**TASK INSTRUCTIONS**
Provide only the number of lines below that hold "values".

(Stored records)
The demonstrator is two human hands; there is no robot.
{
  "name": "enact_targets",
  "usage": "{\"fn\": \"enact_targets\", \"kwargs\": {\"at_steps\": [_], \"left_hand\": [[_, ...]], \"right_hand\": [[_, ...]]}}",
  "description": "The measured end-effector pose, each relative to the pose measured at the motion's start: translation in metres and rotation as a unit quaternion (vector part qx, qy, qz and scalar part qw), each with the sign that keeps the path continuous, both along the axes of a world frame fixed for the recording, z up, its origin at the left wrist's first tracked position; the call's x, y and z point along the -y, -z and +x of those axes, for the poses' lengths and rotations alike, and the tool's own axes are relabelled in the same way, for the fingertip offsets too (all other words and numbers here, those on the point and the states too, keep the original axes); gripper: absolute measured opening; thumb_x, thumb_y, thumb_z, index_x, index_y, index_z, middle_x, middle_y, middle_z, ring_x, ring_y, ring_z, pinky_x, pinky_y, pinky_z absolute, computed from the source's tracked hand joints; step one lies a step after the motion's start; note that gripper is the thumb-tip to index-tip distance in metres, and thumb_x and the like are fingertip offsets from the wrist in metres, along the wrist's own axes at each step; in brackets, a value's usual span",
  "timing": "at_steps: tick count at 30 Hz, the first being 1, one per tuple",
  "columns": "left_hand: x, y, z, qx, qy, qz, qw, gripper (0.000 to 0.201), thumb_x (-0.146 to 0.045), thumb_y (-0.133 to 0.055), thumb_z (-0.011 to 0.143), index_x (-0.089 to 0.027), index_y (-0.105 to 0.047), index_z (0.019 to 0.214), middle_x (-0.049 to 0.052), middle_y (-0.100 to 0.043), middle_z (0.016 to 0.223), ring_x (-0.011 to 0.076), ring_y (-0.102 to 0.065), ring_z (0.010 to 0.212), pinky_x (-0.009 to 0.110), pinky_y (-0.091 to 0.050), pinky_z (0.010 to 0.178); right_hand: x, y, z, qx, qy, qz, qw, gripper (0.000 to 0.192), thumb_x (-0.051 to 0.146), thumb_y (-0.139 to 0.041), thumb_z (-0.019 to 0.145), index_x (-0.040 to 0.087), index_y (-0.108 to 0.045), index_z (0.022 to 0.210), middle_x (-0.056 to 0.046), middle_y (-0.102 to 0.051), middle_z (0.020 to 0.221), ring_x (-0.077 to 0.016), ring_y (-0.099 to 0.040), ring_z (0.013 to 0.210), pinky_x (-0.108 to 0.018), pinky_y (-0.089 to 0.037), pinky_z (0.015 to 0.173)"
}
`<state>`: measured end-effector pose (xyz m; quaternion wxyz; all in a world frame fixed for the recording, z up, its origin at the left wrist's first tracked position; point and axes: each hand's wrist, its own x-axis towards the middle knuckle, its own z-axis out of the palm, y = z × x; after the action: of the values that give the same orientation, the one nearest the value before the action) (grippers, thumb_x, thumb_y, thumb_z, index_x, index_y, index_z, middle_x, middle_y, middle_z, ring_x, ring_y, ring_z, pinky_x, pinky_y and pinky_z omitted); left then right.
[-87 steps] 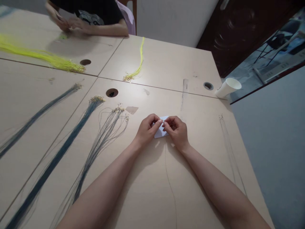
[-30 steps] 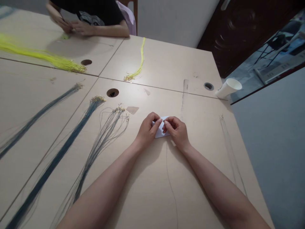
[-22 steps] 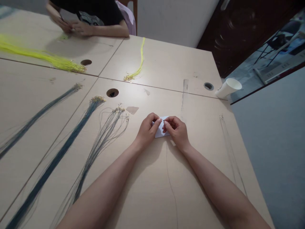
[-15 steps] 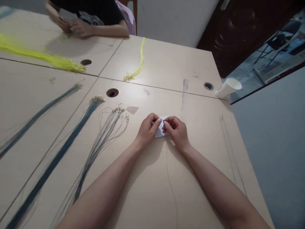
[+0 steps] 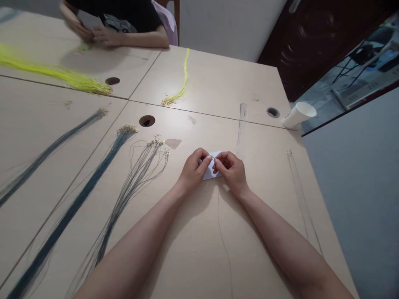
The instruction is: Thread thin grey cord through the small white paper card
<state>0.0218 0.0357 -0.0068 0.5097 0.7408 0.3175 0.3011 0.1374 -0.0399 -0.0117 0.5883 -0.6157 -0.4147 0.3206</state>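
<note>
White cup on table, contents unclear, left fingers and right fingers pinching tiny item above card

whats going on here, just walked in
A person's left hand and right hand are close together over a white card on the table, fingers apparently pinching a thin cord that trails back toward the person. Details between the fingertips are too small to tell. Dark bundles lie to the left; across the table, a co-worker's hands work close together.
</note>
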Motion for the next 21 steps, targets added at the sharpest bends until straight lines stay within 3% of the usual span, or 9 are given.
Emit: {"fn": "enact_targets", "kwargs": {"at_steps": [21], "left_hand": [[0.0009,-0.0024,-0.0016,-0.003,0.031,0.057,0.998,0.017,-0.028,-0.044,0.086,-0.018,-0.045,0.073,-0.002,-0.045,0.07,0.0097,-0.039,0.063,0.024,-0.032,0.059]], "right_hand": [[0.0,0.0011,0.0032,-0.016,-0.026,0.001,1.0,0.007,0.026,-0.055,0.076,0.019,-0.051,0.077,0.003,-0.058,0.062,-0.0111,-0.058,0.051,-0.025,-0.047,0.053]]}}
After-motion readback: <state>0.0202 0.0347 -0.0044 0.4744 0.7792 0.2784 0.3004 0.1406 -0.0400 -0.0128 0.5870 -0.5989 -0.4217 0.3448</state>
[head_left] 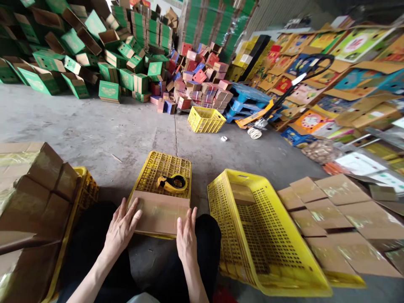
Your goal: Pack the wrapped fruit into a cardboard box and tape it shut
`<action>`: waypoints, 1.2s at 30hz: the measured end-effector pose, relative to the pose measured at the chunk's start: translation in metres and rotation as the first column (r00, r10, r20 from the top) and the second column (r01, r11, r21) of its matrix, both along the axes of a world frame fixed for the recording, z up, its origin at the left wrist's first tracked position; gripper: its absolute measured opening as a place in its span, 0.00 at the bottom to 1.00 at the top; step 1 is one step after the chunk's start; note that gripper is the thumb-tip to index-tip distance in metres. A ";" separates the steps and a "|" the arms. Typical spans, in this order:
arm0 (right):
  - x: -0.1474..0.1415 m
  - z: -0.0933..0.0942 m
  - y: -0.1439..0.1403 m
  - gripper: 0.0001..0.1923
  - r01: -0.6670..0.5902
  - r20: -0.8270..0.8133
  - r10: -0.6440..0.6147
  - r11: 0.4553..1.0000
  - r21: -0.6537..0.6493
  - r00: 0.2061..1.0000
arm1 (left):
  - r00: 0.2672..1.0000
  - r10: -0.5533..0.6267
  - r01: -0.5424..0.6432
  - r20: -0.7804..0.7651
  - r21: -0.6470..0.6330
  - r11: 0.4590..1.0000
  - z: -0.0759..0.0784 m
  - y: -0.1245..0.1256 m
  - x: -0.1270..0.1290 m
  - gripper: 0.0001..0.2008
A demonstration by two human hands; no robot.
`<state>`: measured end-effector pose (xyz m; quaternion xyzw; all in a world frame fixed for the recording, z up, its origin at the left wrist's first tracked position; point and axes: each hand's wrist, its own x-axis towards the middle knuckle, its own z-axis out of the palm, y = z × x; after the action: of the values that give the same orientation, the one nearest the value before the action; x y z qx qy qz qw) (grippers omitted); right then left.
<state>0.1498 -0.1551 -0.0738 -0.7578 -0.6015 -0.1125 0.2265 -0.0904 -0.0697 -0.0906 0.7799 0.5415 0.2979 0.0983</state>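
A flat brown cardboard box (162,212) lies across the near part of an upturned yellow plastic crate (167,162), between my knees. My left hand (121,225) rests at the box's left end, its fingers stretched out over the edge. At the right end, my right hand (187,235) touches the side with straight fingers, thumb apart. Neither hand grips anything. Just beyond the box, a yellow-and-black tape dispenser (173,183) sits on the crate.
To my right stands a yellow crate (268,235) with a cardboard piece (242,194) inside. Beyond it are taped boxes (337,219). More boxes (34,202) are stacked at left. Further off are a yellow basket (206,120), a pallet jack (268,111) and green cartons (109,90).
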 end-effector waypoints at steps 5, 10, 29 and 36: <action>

**TASK RESPONSE**
2